Somehow the letter ended up on the floor next to my desk. I didn’t bother to move it for months.
I looked at it every day, and every day it smiled at me, that hand-drawn, trademark face peeking from the torn envelope.
“Dear Paul,” it began.
The return address was scribbled with pride in the top left corner. The letter was written the same way, on the back of a used piece of paper, an appraisal of a home, if I recall. The man didn’t like to waste.
“Thanks so much for sharing the experience with me,” it went on. “I still can’t believe it.”
It ended with his signature, and his signature smiley face.
David Swehla, you see, was a smiley face everywhere he went. I hate that word, was.
The 1954 Sterling High School graduate died Tuesday in a car accident on U.S. 30. He returned home, like he promised me he would on the August afternoon when our paths collided in Portland, Ore., during the Little League Softball World Series.
He said he was coming to take care of his mother’s house. She had died almost a year earlier.
David, 72, left Sterling decades ago, settling in the Northwest after traveling the world. He raised two sons and two daughters.
He put his roots down in far-away soil. But Sterling never left David Swehla.
When he found out Sterling was coming to him last August, to the series at Alpenrose Field, the retired teacher was beside himself with joy.
“It’s the first time in a long time the little boy in me has come out to play,” he told me.
He wasn’t lying. By the end of the series, he’d lost his voice. But not his enthusiasm.
He’d rise every morning and write cheers for the team of 11- and 12-year-old girls who called his home home. He’d arrive at the ballpark and put those cheers to use. He became a fan-favorite himself.
He made more friends than he knows during those days last summer, not because he treated every Sterling fan to cookies during one game, but because he treated them to him.

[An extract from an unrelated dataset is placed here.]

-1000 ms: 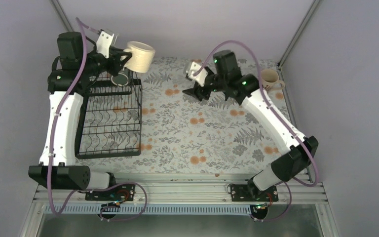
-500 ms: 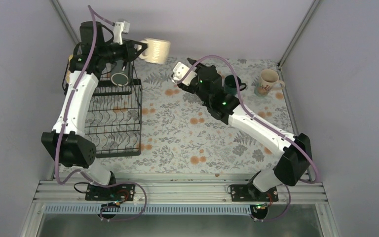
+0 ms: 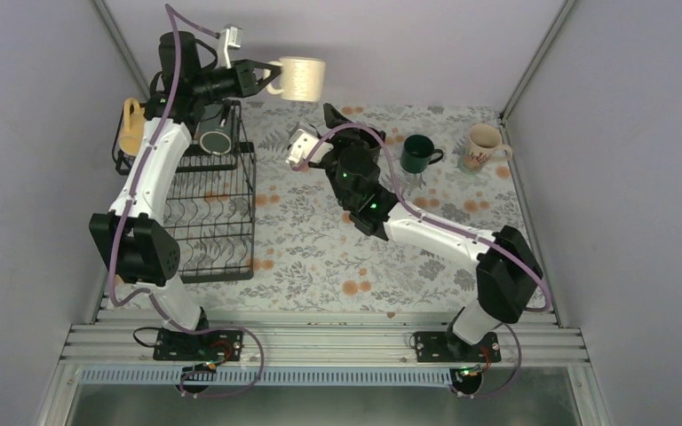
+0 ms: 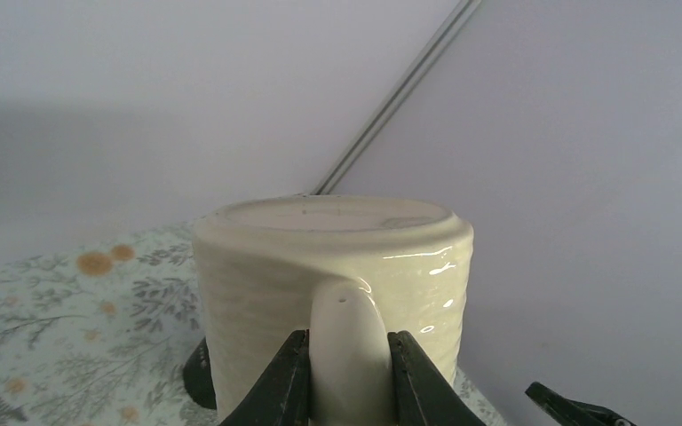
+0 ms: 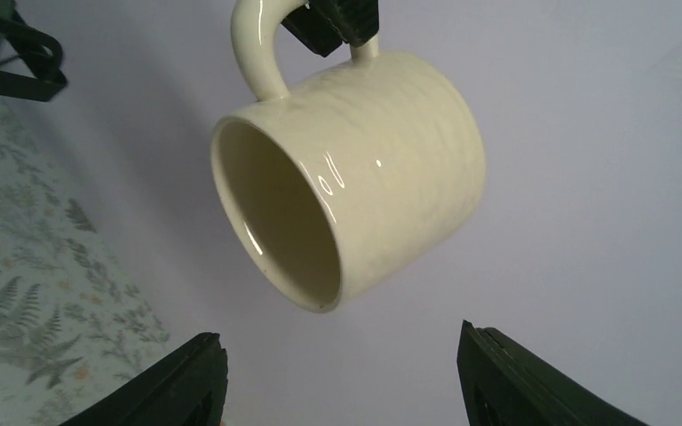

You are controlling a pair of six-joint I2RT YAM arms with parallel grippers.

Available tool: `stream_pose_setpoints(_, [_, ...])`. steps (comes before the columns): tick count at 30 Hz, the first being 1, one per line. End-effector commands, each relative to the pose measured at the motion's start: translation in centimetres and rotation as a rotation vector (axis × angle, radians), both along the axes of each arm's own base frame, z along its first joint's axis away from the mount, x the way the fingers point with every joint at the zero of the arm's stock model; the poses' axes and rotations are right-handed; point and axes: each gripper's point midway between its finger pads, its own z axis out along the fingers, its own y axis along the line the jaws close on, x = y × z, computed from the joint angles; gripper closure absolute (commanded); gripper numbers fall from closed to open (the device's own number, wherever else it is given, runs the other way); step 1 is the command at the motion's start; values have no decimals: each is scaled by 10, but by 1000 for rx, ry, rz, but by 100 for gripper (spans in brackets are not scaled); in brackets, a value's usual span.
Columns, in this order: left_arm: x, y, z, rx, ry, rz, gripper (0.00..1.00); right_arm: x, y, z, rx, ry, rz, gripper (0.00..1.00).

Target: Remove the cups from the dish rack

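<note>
Left wrist view: we see the beige mug (image 4: 329,266) base-first, with its handle clamped between the two fingers (image 4: 289,386) of the left gripper (image 4: 346,377). No other view shows this contact so closely.
Right wrist view: we look into the beige mug's open mouth, where only bare glaze shows. The right gripper (image 5: 346,382) faces the mug with its jaws spread wide and nothing between them.
Overhead view: only here do we see the dish rack (image 3: 200,209), the table (image 3: 320,257) and the other mugs.
Beige mug location: it is in the air on its side, past the rack's far right corner and close to the back wall, touching neither rack nor table.
Rack contents: a yellow mug (image 3: 130,124) sits at the far left corner. A dark grey mug (image 3: 218,140) sits at the far end, its mouth toward the overhead camera.
Table contents: a dark green mug (image 3: 420,153) and a cream mug (image 3: 482,145) with lettering stand near the far right corner, apart from each other.
Change from half a second ago: the beige mug has moved right and farther back. The right arm has swung left, bringing its gripper near the mug. The dark green mug, then partly behind that arm, is now in full view.
</note>
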Motion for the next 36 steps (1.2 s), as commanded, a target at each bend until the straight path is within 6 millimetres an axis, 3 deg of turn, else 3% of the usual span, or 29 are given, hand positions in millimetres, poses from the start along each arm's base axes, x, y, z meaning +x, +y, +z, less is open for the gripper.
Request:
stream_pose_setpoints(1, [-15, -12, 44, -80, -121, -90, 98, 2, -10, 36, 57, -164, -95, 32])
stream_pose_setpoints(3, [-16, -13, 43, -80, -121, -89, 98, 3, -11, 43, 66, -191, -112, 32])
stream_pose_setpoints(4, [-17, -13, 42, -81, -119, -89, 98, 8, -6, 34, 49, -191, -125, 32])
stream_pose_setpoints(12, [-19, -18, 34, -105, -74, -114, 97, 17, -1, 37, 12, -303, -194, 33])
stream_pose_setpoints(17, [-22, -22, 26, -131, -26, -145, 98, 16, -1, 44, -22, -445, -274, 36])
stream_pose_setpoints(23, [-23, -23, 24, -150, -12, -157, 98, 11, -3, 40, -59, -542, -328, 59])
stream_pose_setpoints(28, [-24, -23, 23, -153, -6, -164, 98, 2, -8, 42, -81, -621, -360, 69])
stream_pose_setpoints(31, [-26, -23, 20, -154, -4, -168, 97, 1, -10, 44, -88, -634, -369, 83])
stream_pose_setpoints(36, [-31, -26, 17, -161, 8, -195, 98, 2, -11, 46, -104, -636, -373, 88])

He was sad when the World Series ended, when Sterling was going back to Sterling and he was going back to normal at his Tigard, Ore., home.
“What am I going to do with my afternoons now?” he asked me.
He presented gifts to all the girls after their final game, which resulted in a third-place finish. He felt like part of home again.
The gifts were simple place mats with inspirational messages scribbled in that handwriting I became so familiar with.
There were e-mails, too, though he preferred to write. There were invites to dinner when he was to arrive in town. Offers to crash at his place and to be a tour guide should I ever return Portland.
He gave me a place mat, too. The laminated map of Oregon is covered by his words. And, of course, his smiley face. I have it in my basement.
I never did get that dinner with him. Time to take that mat out and have a meal with my friend from Sterling.